La garúa que cae suavemente sobre Lima cala hasta los huesos. Estamos en torno a 16 grados de temperatura, pero la sensación térmica es de 10 o menos. Esta mañana he presidido la Eucaristía
con las comunidades formativas. Celebramos la
fiesta de santo Tomás, un apóstol que me cae simpático. De hecho, lo he
sacado varias veces a relucir en este Rincón.
He escrito sobre sus dos
célebres huidas. En un ejercicio atrevido, lo
he comparado con Gandhi. De
su falta inicial de fe sale la
“novena bienaventuranza”. Y hasta me he atrevido a presentarlo como
modelo de los creyentes
“de tercera generación”. Siguiendo el consejo de una amiga mía, lo he
invitado a “tocar
las heridas”. No me queda mucho más que decir. Pienso en mis hermanos
claretianos de la Provincia de Santo Tomás de la
India con quienes compartí esta fiesta hace un año. Ellos conservan una memoria
viva de este apóstol “moderno” avant la
lettre. Tendrían que declararlo patrono de los agnósticos y de todos
aquellos que necesitan ver y tocar para creer.
Me permito llamar
“moderno” a santo Tomás porque, de entrada, no cree en el testimonio eclesial, sino que aspira
a una experiencia subjetiva. A pesar de que sus compañeros le dicen que “han
visto al Señor”, él se niega a reconocerlo. Quiere verlo con sus ojos y tocarlo
con sus manos. ¿No es éste el deseo de muchos hombres y mujeres de hoy? La fe de
la Iglesia les parece oxidada. La cadena ininterrumpida de testimonios no tiene
valor para ellos. Aspiran a un imposible “Jesús sí – Iglesia no”. Hay algo de
muy noble en esta aspiración. No quieren dejarse embaucar por otros. Solo
otorgan credibilidad a la experiencia propia. No les basta con una fe heredada.

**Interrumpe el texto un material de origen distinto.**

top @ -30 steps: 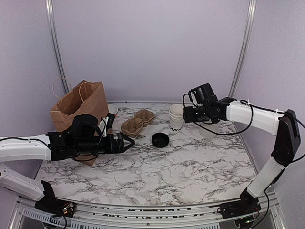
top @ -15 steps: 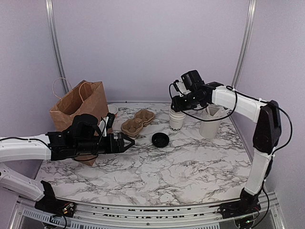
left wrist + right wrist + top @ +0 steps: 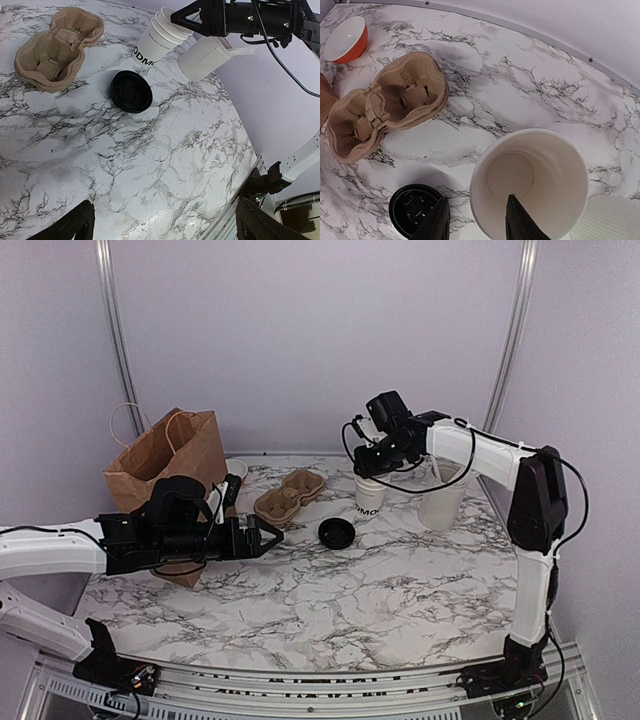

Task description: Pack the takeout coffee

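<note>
The takeout coffee cup [image 3: 368,495] stands white and uncovered at the back of the marble table, dark lettering on its side [image 3: 155,42]. Its black lid [image 3: 336,532] lies separately on the table to the cup's front left [image 3: 415,210]. My right gripper [image 3: 368,468] hangs over the cup's mouth [image 3: 535,185]. In the right wrist view the right gripper [image 3: 476,198] straddles the near rim, one finger inside, the other outside and clear of the wall. My left gripper [image 3: 272,537] hovers wide open over bare table [image 3: 164,202], well left of the lid.
A brown pulp cup carrier [image 3: 290,495] lies left of the cup. A brown paper bag [image 3: 170,455] stands at the back left, with an orange-banded bowl [image 3: 347,40] beside it. A larger white cup of utensils [image 3: 440,500] stands just right of the coffee cup.
My right arm swung left and down from beside the cup to above its mouth, and its jaws narrowed around the rim. The left arm stayed put.
</note>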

Luchan por una fe personal, fruto de una experiencia, de un encuentro, de algo
verificable. Como buenos hombres y mujeres modernos, erigen el principio de la
subjetividad como criterio absoluto. Hacen suyas las palabras de Tomás: “Si no lo veo, no lo creo”. Pero este
deseo noble tiene también su lado oscuro. Creo que esconde un sutil
orgullo. No aceptan el salto de confianza que supone la fe. El hecho de querer
tener todo atado y bien atado significa, en el fondo, una demostración de
increencia. Por eso Jesús lanza una bienaventuranza que parece dicha para los
tiempos que corren: “Dichoso el que crea
sin haber visto”. A oídos del hombre moderno, esta bienaventuranza suena como una dejación
irresponsable de la propia razón. Jesús se mueve en otros parámetros. Creer no
es el resultado de una demostración contundente, sino un ejercicio de confianza
ilimitada.
Jesús invitó a Tomás
a tocar las cicatrices de sus heridas. El relato del evangelio de Juan no dice
si lo hizo o no. Lo que sí narra es que, ante la invitación, Tomás prorrumpió en una confesión de
fe: “¡Señor mío y Dios mío!”. Es como si el solo recuerdo de la crucifixión del
Maestro despertara una fe adormilada, necesitada de pruebas contundentes. Quizá
en este detalle narrativo se esconde también una pista luminosa para nuestro
tiempo. Al Resucitado no lo reconocemos en acontecimientos esplendorosos, sino,
más bien, en la invitación a tocar sus heridas abiertas en las muchas personas
que hoy siguen sufriendo. Se dice que el dolor aparta de Dios. Yo creo, más
bien, que el dolor nos coloca ante las cuerdas del misterio de Dios, que nos
quita las escamas de los ojos y nos hace ver la realidad con una hondura muy
superior a la normal. Es cierto que algunas personas “pierden” la fe cuando son
probadas por el sufrimiento, pero creo que son más las que encuentran el rostro
de Dios en el rostro de tantos crucificados que viven su prueba unidos a la
cruz de Jesús. Quizás por eso es tan difícil ser creyentes en las sociedades
opulentas en las que el bienestar se erige en aspiración colectiva. Solo quien
acepta la invitación a “tocar las heridas” prepara su corazón para una
confesión de fe como la de Tomás. Una vez más, las palabras de la Escritura aclaran
lo que experimentamos en la vida cotidiana.